By Nat Kwon

What draws us to horror films–to images to suffering we know will unsettle us–and why do we return to them so willingly?

Sara Mehrabani, a professor of psychology at UCLA who has a doctorate in trauma and interpersonal violence, explains that when we witness violent imagery, even in a fictional setting, our amygdala––the part of the brain that processes fear and responds to danger––is activated because “even though your brain knows that it’s safe, your limbic system does not.”

This is where dopamine comes into play. Dopamine is often referred to as the brain’s “reward” chemical, but it’s more accurate to say it governs motivation and anticipation. It draws us toward something stimulating, exciting, or important. For many people, violent media provides that exact neurological engagement. Mehrabani highlights that watching violent films “allows us to explore life-and-death stakes without ever being at risk ourselves.” That blend of intensity and safety is the genre’s secret. But what happens when the movie refuses to play along?

Michael Haneke’s Funny Games (2007) subverts the horror genre altogether. Released amid the mid-2000s “torture-porn” boom, the film lured audiences with the promise of brutality, only to deny them this spectacle.

The plot of the film is minimal and repetitive: a seemingly typical upper-middle-class family arrives at their lakeside vacation home and are confronted by two unnervingly polite young men, Paul (Michael Pitt) and Peter (Brady Corbet), whose sinister intentions are quickly revealed. They take the family hostage and invent sadistic “games” that escalate in cruelty and psychological torment. But unlike most horror villains, the perpetrators in Funny Games are not given psychological depth or a traumatic origin story; they are caricatures of pure evil. 

The movie is not remarkable for its brutality, but instead for the lack thereof—all instances of violence are either off-screen or abruptly cut. When the mother is forced to undress, the frame never leaves her face. When the son is murdered in the living room, the camera stays in the kitchen, reducing the act to an offscreen sound. By denying the visual gratification that horror conventionally delivers, Haneke forces the audience to confront the nature of their own expectations. The missing imagery does not spare us—it indicts us, revealing that our discomfort comes as much from being denied spectacle as from the horror of the events themselves.

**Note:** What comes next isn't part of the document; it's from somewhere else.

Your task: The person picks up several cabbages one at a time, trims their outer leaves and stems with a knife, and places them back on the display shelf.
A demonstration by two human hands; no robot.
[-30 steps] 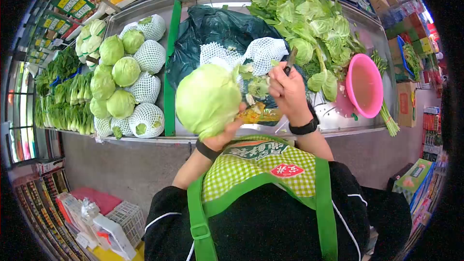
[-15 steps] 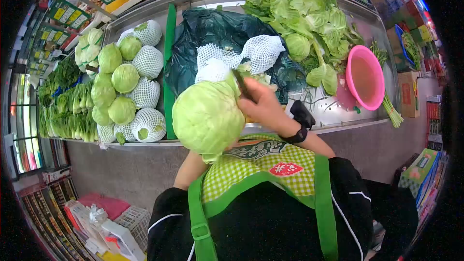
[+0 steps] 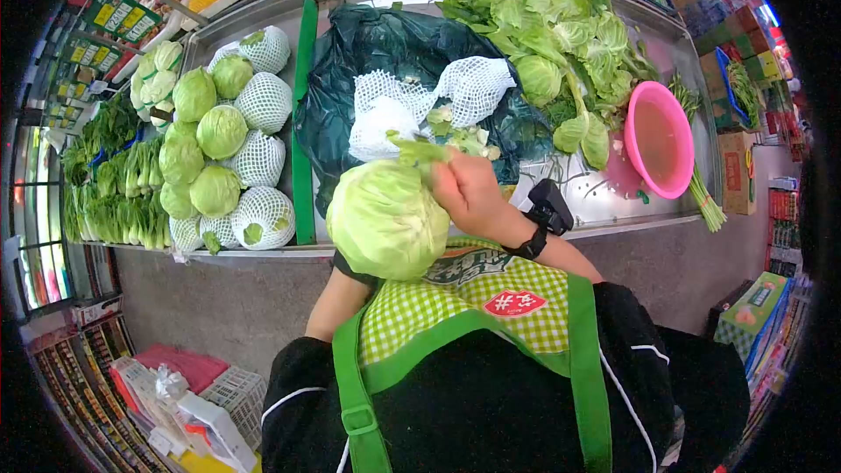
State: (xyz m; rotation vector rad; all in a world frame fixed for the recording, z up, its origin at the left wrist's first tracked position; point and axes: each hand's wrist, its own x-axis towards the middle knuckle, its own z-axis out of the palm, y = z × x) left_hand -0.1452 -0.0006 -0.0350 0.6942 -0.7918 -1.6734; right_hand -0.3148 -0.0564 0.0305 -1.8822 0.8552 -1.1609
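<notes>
A pale green cabbage (image 3: 387,221) is held up in front of my apron. My left hand is hidden beneath it; only the forearm shows, so its fingers cannot be made out. On the cabbage's upper right side, my right hand (image 3: 469,191) is closed around a partly detached green leaf (image 3: 419,151). A dark blade seen there earlier cannot be made out now. Beyond the cabbage, white foam nets (image 3: 378,127) and small leaf scraps (image 3: 464,133) lie on a dark green plastic bag (image 3: 385,39).
Netted and bare cabbages (image 3: 222,132) stand left of a green divider (image 3: 304,123). Loose outer leaves (image 3: 569,26) are heaped at the back right, near a pink basin (image 3: 687,151) of murky water. The tray's metal front edge (image 3: 613,228) runs before me.
The cabbage has turned and shifted slightly right. My right hand has closed on a leaf, which now stands away from the cabbage's top, and the dark blade has dropped out of sight.
</notes>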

After the son’s death, the killers leave, and the film dissolves into an eleven-minute, uninterrupted shot. The mother slowly frees herself, turns off the television, and steps out of frame before returning to cower on the floor next to her husband. The camera holds a fixed, impartial gaze—its stillness and simplicity stripping away all cinematic manipulation. In this brutal intimacy, the audience is forced into the uncomfortable role of voyeur, confronted with the fact that they are simply watching a husband and wife grieve their dead child. 

Funny Games strips away the illusion of moral distance, forcing the audience to confront the psychology of their own gaze. Mehrabani identifies this paradox as  “benign masochism”: the enjoyment of negative emotions in a safe context. We enjoy experiencing fear when we can control it. Our fascination with horror arises from the same impulse that makes us ride rollercoasters and eat spicy foods: it allows us to experience intense emotions without real-world stakes. 

Yet Haneke’s film reminds us of the line between exploring fear and consuming suffering. When violence becomes background noise, we risk dulling our empathy. If we are not careful, the thrill that once helped us process danger can instead normalize it.